L’art. 139 del codice delle assicurazioni

Come noto l’art. 139 del codice delle assicurazioni private definisce i criteri e le misure per il risarcimento del danno biologico per lesioni di lieve entità derivanti da sinistri legati alla circolazione di veicoli a motore e natanti.

È la stessa norma a definire il danno biologico come quella lesione temporanea o permanente all’integrità psico-fisica della persona, suscettibile di accertamento medico-legale che si riverbera in maniera negativa sulle attività quotidiane e sugli aspetti dinamico-relazionali della vita del danneggiato, indipendentemente da eventuali ripercussioni sulla sua capacità di produrre reddito.

E in ogni caso, le lesioni che non sono suscettibili di accertamento clinico strumentale obiettivo, ovvero visivo, quali le cicatrici, oggettivamente riscontrabili senza l’ausilio di strumentazioni, non possono dare luogo a risarcimento per danno biologico permanente.

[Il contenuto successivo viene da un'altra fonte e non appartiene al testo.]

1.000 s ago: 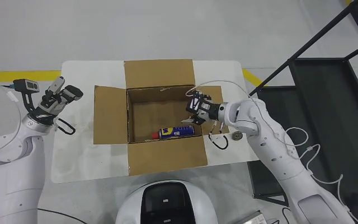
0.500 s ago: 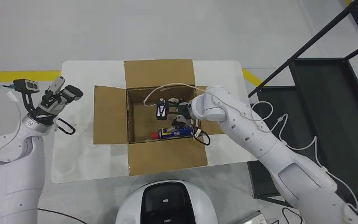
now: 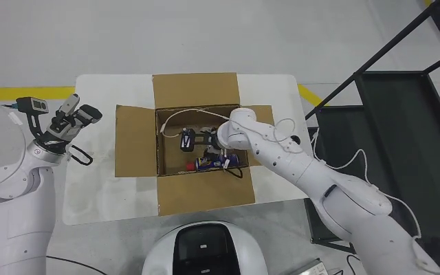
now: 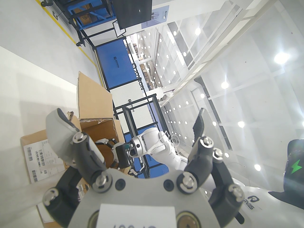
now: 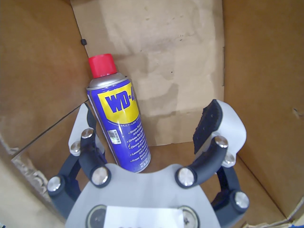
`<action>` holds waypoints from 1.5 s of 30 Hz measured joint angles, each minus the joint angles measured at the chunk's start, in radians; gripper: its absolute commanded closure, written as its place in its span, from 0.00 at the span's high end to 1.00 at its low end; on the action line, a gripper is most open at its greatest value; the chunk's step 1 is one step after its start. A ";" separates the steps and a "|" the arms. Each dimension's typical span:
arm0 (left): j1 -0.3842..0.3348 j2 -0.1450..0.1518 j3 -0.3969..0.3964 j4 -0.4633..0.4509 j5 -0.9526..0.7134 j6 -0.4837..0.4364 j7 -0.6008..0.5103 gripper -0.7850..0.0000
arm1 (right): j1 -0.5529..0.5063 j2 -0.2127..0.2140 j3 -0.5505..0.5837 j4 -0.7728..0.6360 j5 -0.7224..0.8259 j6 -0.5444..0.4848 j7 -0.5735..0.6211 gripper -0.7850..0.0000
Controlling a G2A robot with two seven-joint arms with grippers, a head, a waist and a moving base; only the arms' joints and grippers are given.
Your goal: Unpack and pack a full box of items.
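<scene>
Inside the box (image 3: 199, 194), the right claw (image 5: 148, 119) sits low and wide open, with no grip on anything. The can (image 5: 118, 119) lies on its side on the box floor, between the jaws and hard up by one finger (image 5: 82, 122); we can't tell if they touch. There's a wide gap from the can to the other pad (image 5: 209, 122).

From the top view, the can (image 3: 206, 163) runs along the box's near wall, red cap toward the robot's left. The can's length and the near-left corner are close together, so that side is tight. Bare cardboard floor runs from the can to the far wall, which gives the most room.

All four flaps are folded out flat on the surface (image 3: 103, 89). The right arm comes in over the right flap and rim. Its white cable (image 3: 180, 113) loops over the far rim, close to the left wall.

The left claw (image 4: 129, 119) is also open and holds nothing. We see it raised over the surface's left edge, well apart from the box's left flap (image 3: 134, 141). A strip of white surface lies between them.

A dark rack (image 3: 392, 103) stands just beside the surface's right edge, near the right arm's elbow.
</scene>
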 measured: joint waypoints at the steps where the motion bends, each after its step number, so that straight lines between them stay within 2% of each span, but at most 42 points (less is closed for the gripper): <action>1: 0.000 0.000 0.000 0.000 0.000 0.000 0.000 1.00 | 0.004 -0.006 -0.006 0.014 0.001 -0.002 -0.001 1.00; 18: 0.000 0.000 0.000 0.000 0.000 0.000 0.000 1.00 | 0.064 -0.114 -0.086 0.246 0.006 -0.039 -0.034 1.00; 19: 0.000 0.000 0.000 0.000 0.000 0.000 0.000 1.00 | 0.066 -0.119 -0.089 0.255 0.005 -0.041 -0.035 0.95; 20: 0.000 0.000 0.000 0.000 0.000 0.000 0.000 1.00 | 0.069 -0.124 -0.092 0.267 0.004 -0.045 -0.036 0.75; 21: 0.000 0.000 0.000 0.000 0.000 0.000 0.000 1.00 | 0.071 -0.129 -0.094 0.275 0.004 -0.047 -0.037 0.46; 24: 0.000 0.000 0.000 0.000 0.000 0.000 0.000 1.00 | 0.076 -0.142 -0.100 0.303 0.001 -0.052 -0.042 0.16; 25: 0.000 0.000 0.000 0.000 0.000 0.000 0.000 1.00 | 0.077 -0.145 -0.101 0.311 0.000 -0.054 -0.043 0.02; 36: 0.000 0.000 0.000 0.000 0.000 0.000 0.000 1.00 | 0.095 -0.175 -0.103 0.359 -0.025 -0.054 -0.062 0.00; 45: 0.000 0.000 0.000 0.000 0.000 0.000 0.000 1.00 | 0.095 -0.152 -0.058 0.286 -0.054 -0.039 -0.078 0.00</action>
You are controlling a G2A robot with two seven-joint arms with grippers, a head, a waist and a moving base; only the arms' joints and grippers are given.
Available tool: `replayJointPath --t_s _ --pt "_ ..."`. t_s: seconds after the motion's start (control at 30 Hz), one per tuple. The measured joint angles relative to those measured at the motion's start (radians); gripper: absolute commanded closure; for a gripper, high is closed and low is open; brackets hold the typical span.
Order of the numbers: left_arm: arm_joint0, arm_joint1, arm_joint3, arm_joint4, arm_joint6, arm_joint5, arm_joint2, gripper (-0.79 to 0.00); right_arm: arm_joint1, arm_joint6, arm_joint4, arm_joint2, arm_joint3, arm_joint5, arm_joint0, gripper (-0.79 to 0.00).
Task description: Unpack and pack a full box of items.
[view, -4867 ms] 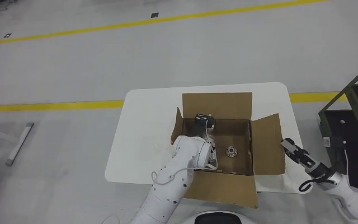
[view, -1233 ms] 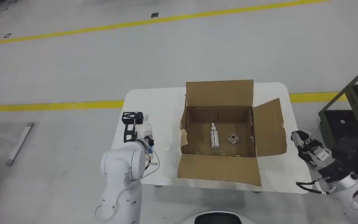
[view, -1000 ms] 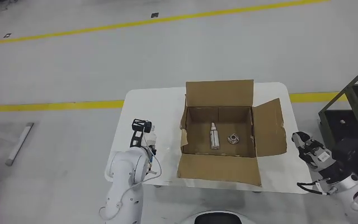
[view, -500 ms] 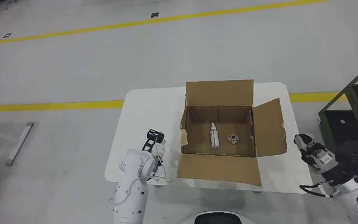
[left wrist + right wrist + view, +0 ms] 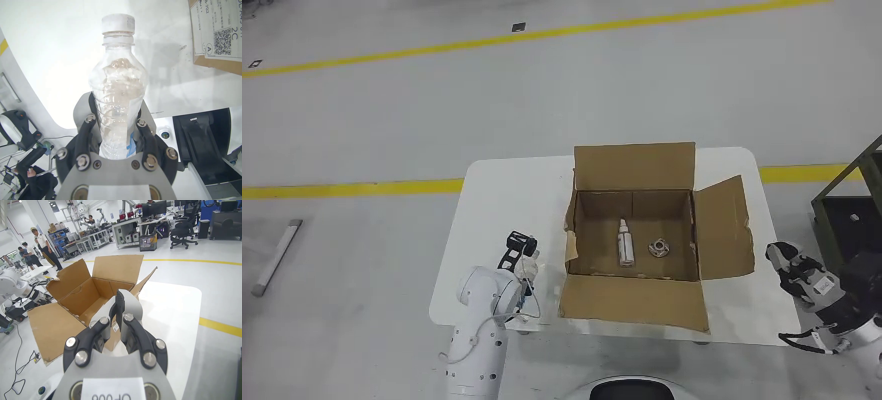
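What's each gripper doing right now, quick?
Left gripper: closed, holding the clear plastic bottle.
Right gripper: closed, holding nothing.

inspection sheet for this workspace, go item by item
surface: white table, carrying the open cardboard box.
job's things: box flaps out; spray bottle and small round part lie inside; water bottle in the left gripper, beside the box.
clutter: nothing seen.
grippers: left gripper shut on the water bottle; right gripper shut, empty, on the box's other side.
cables: black cable on the floor.
surroundings: yellow floor lines, dark rack beside the table, desks and chairs behind.
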Motion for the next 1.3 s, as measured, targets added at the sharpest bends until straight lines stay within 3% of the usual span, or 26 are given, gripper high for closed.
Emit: replayJointPath --t_s 0.3,0.5,1.13,1.17,1.2,1.3 --pt "-0.001 0.005 0.153 0.032 0.122 0.052 0.020 0.000 -0.001 0.004 0.004 0.009 0.003 -0.012 0.003 0.000" --pt "-0.018 0.005 0.201 0.017 0.131 0.088 0.028 0.000 -0.003 0.004 0.004 0.010 0.004 -0.018 0.002 0.000" --pt "-0.054 0.011 0.247 -0.076 0.137 0.231 -0.006 0.000 -0.008 0.014 -0.007 0.004 -0.007 -0.019 0.000 0.000" --pt "-0.054 0.012 0.248 -0.069 0.135 0.229 -0.002 -0.212 -0.008 0.015 -0.007 0.004 -0.007 -0.019 -0.001 0.000" --pt "-0.054 0.012 0.247 -0.062 0.132 0.227 0.004 -0.785 -0.009 0.015 -0.007 0.004 -0.008 -0.018 -0.001 0.000" --pt "-0.054 0.014 0.242 -0.043 0.118 0.226 0.017 -0.785 -0.010 0.017 -0.009 0.002 -0.009 -0.016 -0.002 0.000"
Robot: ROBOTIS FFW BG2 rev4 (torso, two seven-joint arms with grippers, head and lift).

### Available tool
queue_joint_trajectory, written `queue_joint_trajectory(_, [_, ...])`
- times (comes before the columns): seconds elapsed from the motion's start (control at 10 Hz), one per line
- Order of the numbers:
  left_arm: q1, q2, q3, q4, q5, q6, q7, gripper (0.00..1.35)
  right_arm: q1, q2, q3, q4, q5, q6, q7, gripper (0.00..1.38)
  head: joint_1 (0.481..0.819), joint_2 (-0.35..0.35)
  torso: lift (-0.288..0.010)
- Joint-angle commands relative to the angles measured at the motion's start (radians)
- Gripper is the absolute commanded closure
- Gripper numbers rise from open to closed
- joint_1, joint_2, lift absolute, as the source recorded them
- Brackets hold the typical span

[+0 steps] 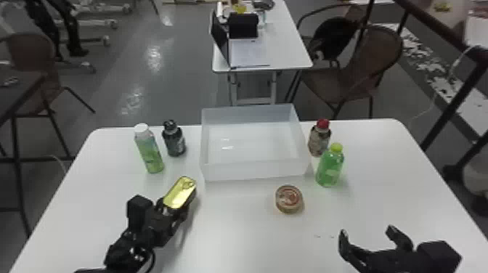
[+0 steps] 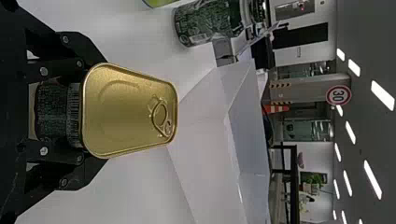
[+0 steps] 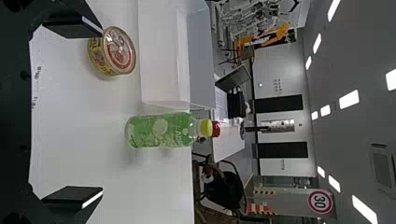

Qualora, poi, la menomazione accertata derivante dal sinistro, incida in maniera rilevante su specifici aspetti della vita e delle relazioni personali o causi o abbia causato un danno psico-fisico di particolare intensità, l’ammontare del risarcimento calcolato sulla base dei criteri citati, potrà essere opportunamente aumentato dal giudicante, con equo e motivato apprezzamento delle condizioni soggettive del danneggiato fino al 20%.

Le lesioni dovranno essere in ogni caso documentate e obiettivamente accertate.

Inoltre, il legislatore chiarisce che l’ammontare complessivo del risarcimento riconosciuto sulla base dei criteri e delle misure indicate nel presente articolo, deve considerarsi esaustivo del risarcimento del danno patrimoniale conseguente alle lesioni fisiche.